### Instructions to follow
An exact restatement of the data below, with the pictures removed, is the required answer.

### Information shown
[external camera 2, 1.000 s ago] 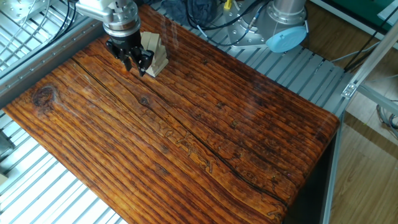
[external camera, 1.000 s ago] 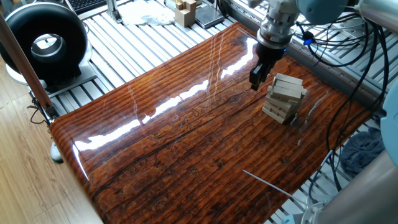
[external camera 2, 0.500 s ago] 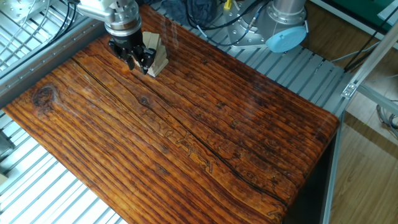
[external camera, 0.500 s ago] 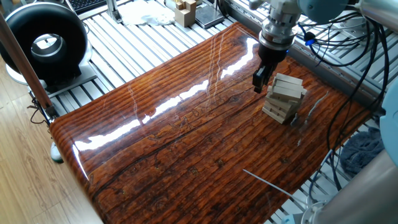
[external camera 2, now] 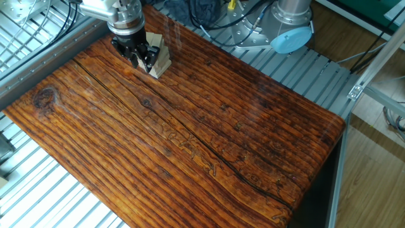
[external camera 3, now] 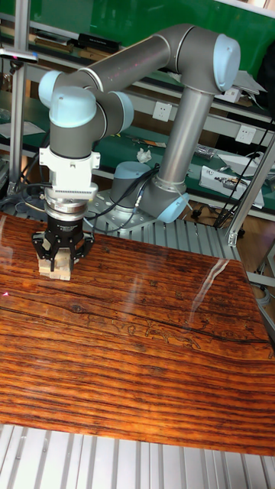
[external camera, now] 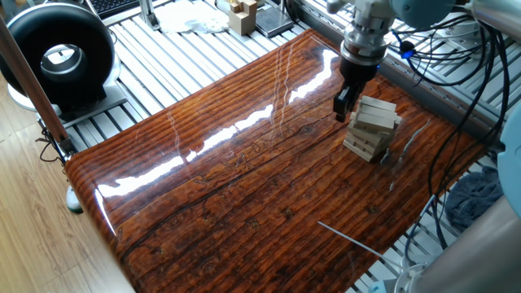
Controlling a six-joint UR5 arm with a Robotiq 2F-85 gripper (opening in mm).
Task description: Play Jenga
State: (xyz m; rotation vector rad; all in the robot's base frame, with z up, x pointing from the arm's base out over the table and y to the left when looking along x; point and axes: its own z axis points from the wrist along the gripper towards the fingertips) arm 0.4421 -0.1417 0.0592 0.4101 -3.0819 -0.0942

### Output
[external camera 2, 1.000 s ago] 
[external camera, 1.000 s ago] 
[external camera 2, 0.500 s ago] 
[external camera, 0.500 s ago] 
[external camera 2, now] 
[external camera 3, now] 
[external camera, now] 
Controlling a six-joint UR5 arm with a Robotiq 2F-85 gripper (opening in mm).
Task description: Play Jenga
State: (xyz m; rotation vector rad; all in the robot's base frame, with z up, x pointing from the arm's base out over the table and y to the left when looking along x; point and axes: its own z axis points from the wrist along the gripper towards the fingertips) arm 0.4421 -0.1417 0.0592 0.4101 -3.0819 -0.0942

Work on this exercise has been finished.